▸ Exercise objective
Go through the entries below and print, exactly, the lines starting at the one with "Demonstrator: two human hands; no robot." and ending at the one with "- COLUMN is", keeping both ends and no others.

▸ Supplied information
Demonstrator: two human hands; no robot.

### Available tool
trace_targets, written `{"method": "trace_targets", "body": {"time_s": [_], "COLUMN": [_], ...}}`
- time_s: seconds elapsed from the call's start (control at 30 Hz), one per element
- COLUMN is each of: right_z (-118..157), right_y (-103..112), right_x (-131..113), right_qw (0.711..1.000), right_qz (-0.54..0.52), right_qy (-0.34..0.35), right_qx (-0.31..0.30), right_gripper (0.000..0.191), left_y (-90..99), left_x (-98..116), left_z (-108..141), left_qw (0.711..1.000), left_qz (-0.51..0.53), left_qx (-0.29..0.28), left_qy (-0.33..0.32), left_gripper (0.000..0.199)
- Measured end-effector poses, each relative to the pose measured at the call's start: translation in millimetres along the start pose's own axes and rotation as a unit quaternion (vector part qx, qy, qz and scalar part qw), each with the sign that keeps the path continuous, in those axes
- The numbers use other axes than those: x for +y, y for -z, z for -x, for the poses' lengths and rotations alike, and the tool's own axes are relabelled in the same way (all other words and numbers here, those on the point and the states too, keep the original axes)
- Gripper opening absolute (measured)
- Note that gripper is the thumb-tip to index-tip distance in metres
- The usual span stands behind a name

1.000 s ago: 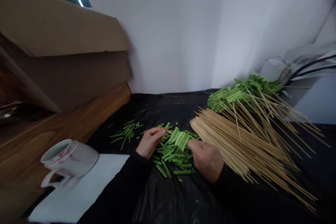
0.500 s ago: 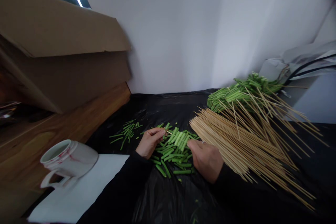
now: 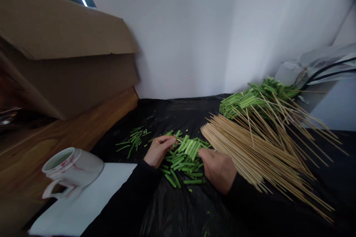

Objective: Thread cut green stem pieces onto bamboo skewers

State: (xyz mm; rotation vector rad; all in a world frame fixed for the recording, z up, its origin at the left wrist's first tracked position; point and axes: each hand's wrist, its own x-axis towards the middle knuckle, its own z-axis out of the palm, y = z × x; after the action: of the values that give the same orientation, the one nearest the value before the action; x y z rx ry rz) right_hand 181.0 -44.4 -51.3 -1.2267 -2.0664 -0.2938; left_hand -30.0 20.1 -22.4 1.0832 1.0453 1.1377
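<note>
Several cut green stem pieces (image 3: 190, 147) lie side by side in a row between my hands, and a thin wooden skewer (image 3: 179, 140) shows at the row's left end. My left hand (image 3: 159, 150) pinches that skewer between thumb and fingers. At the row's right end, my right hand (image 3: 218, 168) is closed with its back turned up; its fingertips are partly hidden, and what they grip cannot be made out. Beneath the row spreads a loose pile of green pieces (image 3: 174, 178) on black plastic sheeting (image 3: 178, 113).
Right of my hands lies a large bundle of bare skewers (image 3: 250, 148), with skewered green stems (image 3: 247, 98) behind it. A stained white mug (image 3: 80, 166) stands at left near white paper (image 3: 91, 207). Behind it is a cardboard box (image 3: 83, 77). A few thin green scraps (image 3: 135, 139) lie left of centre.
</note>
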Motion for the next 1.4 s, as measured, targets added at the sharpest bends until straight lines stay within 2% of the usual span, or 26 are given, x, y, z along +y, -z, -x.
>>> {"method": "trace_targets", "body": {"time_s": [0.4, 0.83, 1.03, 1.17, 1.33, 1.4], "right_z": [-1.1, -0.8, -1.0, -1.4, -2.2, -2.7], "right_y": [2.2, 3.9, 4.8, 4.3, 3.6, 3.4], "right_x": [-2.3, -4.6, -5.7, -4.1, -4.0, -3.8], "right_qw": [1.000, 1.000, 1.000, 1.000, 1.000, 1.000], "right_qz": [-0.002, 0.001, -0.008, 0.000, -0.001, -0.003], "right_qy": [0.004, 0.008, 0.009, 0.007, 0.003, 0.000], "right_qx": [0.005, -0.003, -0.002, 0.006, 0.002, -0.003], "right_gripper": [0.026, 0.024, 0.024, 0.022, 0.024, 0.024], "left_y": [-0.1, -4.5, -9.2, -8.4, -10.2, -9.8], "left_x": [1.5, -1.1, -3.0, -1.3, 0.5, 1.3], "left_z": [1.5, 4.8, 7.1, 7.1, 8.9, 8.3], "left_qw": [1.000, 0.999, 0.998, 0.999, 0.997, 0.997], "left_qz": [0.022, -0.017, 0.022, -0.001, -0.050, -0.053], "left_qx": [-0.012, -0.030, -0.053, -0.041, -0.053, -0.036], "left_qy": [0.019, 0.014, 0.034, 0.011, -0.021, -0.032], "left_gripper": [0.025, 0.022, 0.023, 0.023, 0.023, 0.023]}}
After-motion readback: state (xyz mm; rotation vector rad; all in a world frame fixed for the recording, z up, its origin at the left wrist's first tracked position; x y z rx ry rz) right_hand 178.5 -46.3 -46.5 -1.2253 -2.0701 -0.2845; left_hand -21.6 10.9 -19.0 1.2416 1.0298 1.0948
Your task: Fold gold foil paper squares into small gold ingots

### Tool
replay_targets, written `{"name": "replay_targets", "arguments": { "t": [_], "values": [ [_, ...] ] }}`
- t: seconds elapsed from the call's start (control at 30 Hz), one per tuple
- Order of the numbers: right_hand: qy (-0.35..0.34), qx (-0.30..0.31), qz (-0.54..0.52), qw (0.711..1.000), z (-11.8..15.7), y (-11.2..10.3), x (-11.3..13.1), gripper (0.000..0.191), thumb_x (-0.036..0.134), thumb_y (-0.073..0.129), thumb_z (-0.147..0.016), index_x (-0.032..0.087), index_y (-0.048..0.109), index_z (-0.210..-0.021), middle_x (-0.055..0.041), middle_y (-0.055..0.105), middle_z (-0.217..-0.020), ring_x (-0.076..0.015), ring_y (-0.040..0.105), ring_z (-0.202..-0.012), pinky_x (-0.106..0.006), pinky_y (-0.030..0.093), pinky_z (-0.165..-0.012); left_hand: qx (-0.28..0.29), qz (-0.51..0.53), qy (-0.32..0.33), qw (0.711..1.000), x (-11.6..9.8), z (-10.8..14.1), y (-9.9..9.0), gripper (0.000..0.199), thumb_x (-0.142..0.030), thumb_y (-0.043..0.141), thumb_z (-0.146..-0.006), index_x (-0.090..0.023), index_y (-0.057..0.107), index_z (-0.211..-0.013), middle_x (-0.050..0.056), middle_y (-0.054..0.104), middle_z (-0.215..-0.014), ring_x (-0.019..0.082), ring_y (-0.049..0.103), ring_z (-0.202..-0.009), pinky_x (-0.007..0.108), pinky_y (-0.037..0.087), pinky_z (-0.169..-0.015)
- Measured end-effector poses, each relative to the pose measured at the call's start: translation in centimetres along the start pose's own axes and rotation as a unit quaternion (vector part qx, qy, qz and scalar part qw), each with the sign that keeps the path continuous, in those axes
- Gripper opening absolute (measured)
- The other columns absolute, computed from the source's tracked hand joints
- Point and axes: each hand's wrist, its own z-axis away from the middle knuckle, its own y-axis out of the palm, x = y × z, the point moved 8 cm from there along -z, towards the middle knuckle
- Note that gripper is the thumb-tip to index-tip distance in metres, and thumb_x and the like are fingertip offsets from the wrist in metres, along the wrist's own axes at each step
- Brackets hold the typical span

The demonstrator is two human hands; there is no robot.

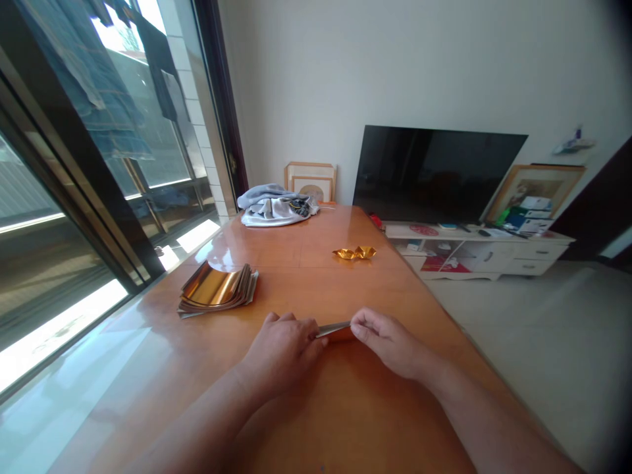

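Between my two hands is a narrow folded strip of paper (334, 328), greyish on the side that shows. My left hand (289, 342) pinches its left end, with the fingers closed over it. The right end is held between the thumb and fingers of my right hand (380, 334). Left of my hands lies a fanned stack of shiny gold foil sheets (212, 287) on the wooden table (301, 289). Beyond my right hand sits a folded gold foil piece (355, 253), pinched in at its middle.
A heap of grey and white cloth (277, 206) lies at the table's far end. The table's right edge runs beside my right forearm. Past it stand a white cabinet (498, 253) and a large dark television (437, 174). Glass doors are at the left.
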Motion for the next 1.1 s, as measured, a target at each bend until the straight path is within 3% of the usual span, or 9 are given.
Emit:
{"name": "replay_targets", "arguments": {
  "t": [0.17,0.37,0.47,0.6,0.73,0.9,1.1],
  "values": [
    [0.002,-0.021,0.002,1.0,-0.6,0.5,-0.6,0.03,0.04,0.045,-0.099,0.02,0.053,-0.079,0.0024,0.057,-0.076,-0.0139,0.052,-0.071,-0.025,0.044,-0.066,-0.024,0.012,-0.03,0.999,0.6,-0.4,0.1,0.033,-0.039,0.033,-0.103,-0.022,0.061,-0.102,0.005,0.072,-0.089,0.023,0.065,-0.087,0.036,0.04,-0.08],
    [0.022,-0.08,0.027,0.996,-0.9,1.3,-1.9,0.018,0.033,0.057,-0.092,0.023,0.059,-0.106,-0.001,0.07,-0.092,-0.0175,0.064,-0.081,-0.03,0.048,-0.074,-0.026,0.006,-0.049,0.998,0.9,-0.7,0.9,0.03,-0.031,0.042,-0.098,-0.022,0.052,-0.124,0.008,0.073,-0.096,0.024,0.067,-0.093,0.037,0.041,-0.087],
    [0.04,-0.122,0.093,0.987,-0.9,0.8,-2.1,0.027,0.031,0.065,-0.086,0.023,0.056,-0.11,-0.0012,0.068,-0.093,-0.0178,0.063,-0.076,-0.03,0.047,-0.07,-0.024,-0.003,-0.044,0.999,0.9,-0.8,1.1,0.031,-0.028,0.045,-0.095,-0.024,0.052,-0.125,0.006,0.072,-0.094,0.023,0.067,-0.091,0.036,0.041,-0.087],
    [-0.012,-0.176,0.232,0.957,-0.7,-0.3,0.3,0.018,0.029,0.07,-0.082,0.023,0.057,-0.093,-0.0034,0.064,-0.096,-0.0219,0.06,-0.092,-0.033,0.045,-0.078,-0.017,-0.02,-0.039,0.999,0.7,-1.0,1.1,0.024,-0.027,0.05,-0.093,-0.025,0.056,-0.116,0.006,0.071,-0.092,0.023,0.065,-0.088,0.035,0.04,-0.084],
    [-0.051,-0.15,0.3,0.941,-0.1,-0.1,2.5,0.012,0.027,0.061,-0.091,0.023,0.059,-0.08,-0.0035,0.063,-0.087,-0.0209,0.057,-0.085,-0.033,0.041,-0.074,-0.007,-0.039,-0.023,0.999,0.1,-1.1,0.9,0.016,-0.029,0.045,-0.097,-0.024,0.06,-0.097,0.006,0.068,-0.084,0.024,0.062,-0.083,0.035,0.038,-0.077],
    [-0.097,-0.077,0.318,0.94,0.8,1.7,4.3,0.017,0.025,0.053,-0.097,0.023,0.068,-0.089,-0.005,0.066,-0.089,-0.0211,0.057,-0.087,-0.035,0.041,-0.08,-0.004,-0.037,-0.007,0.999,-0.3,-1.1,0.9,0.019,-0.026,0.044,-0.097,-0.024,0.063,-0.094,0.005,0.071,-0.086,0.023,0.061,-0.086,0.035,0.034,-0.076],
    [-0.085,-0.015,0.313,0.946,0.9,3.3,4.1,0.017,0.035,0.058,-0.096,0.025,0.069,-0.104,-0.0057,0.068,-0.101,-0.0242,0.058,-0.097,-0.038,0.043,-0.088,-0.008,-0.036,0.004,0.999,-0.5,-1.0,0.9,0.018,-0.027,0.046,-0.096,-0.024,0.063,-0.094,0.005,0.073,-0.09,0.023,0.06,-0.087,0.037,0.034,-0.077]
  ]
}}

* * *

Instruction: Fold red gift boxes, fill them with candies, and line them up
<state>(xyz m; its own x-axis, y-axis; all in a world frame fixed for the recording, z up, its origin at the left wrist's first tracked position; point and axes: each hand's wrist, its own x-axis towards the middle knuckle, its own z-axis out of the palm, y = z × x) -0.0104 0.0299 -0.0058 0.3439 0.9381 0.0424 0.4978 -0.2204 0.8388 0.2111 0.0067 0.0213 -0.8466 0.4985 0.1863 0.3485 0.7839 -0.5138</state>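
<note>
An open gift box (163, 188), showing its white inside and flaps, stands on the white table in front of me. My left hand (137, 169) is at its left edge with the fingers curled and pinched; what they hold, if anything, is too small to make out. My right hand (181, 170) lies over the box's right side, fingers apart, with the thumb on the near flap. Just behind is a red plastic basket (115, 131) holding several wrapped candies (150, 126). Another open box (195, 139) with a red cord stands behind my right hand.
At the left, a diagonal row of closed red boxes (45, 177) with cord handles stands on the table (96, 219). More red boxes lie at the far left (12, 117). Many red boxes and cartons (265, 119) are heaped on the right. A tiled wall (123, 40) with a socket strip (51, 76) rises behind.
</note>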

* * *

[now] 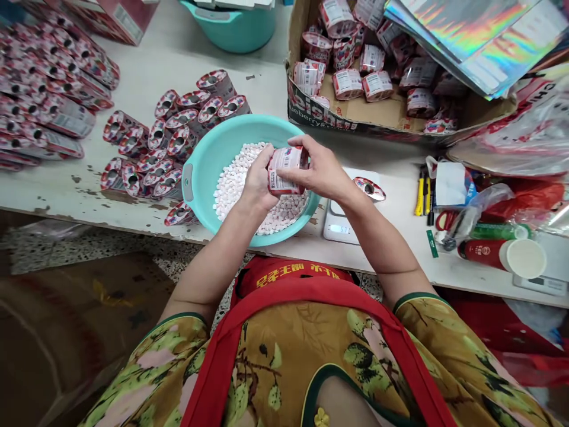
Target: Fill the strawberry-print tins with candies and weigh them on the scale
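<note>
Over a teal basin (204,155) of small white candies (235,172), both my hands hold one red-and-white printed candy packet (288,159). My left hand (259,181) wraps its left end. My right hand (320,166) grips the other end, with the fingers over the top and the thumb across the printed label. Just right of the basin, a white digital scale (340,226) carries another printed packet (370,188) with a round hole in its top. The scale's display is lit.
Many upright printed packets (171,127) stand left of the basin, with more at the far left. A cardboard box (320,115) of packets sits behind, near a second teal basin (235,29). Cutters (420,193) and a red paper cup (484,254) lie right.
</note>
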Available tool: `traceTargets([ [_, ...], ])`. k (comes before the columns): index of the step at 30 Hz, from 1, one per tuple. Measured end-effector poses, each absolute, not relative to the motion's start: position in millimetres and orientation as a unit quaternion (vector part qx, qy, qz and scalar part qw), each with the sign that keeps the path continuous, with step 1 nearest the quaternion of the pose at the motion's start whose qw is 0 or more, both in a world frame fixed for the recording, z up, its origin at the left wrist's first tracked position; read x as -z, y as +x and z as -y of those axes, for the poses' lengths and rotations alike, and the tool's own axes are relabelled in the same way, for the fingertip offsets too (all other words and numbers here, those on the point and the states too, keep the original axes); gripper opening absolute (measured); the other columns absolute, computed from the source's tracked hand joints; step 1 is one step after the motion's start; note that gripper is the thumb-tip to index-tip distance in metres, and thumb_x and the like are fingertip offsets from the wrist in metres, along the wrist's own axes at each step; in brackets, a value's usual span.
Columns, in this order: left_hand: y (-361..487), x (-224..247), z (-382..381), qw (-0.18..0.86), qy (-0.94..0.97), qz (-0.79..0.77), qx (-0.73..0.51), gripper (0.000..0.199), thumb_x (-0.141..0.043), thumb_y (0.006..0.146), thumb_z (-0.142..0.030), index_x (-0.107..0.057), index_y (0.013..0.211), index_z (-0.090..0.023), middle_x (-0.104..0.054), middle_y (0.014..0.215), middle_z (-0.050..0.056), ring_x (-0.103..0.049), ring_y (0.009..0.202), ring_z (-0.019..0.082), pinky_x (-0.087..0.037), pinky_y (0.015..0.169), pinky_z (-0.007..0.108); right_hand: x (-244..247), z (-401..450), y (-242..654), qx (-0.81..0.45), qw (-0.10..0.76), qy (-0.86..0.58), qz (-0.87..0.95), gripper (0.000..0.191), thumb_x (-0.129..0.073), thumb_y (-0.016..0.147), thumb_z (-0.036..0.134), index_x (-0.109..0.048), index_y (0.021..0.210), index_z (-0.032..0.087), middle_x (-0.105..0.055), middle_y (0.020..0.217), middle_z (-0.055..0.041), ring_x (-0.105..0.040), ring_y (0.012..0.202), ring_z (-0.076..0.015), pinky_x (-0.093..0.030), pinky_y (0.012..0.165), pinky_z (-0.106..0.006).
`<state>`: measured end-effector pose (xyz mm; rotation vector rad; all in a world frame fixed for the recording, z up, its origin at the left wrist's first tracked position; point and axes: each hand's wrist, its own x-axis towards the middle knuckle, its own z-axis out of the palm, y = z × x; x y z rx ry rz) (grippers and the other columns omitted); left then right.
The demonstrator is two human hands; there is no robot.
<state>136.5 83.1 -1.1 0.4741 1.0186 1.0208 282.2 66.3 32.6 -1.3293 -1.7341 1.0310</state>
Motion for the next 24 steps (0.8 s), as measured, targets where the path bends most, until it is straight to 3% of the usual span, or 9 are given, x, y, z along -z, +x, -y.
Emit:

▸ Solution for this problem
Demonstrator: two human hands; no robot.

### Available tool
trace_targets, written `{"method": "trace_targets", "body": {"time_s": [_], "COLUMN": [_], ...}}`
- time_s: seconds elapsed from the call's start (control at 30 Hz), one per element
- COLUMN is each of: right_z (-118..157), right_y (-103..112), right_x (-131..113), right_qw (0.711..1.000), right_qz (-0.54..0.52), right_qy (-0.34..0.35), right_qx (-0.31..0.30), right_gripper (0.000..0.191), left_y (-90..99), left_x (-98..116), left_z (-108..141), left_qw (0.711..1.000), left_qz (-0.51..0.53), left_qx (-0.29..0.28), left_qy (-0.33..0.32), left_gripper (0.000..0.199)

With this, the exercise has been completed.